Ontologies and databases solve different issues. An ontology is an
abstract representation of a domain that can serve several purposes
(e.g., just building or sharing a common understanding between experts,
integration between different data sources, etc.). Some people would
even argue that the instances (actual data) is not part of an ontology.
The good thing about ontologies is that you can express things that hold
in the domain you modeled: E.g. All humans are mortals, or all students
are persons (not the ideal example, but it should work). And if you
assert something about persons, it will also hold for students. So, it
is really describing kind of general "rules" that hold in your domain.

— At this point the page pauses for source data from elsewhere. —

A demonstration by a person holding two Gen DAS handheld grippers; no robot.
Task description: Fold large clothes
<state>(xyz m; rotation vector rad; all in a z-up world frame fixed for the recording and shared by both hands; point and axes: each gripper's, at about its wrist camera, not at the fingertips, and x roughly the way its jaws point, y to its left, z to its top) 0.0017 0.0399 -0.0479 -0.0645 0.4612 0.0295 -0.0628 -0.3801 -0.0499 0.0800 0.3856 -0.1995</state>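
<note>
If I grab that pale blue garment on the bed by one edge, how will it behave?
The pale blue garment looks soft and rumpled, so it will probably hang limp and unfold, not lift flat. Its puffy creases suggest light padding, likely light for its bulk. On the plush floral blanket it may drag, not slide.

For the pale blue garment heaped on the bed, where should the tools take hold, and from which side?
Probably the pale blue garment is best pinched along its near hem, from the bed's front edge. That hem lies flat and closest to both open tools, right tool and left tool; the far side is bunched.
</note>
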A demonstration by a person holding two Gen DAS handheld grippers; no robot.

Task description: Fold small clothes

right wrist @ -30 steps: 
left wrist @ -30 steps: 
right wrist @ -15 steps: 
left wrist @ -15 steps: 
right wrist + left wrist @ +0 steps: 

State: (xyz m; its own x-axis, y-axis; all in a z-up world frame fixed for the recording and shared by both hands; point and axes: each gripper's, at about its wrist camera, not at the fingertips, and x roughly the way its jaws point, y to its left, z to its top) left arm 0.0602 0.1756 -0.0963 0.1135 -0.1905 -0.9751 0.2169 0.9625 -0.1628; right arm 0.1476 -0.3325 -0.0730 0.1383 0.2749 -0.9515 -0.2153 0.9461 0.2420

The fact that the ontology languages (e.g. OWL) have a formal semantics,
also ensures that two different tools will have the same interpretation
of your ontology and data (E.g. You assert in one tool, that John is a
student, then based on some inference, John is also a person. Any other
tool that "understands" OWL will make the exact same inference). Using
that formal semantic, you can also check the consistency of your domain
description, or to classify an instance under a class, or infer new
facts in your domain.
A database, on the other hand, is really for storing large amounts of
data. It is not really about representing the "rules" that hold in a
domain, or to make inferences. It does have a schema used to store the
data, and you can define some constraints on the schema that can be
enforced. But the type of constraints you express in a database vs. the
axioms in an ontology are very different.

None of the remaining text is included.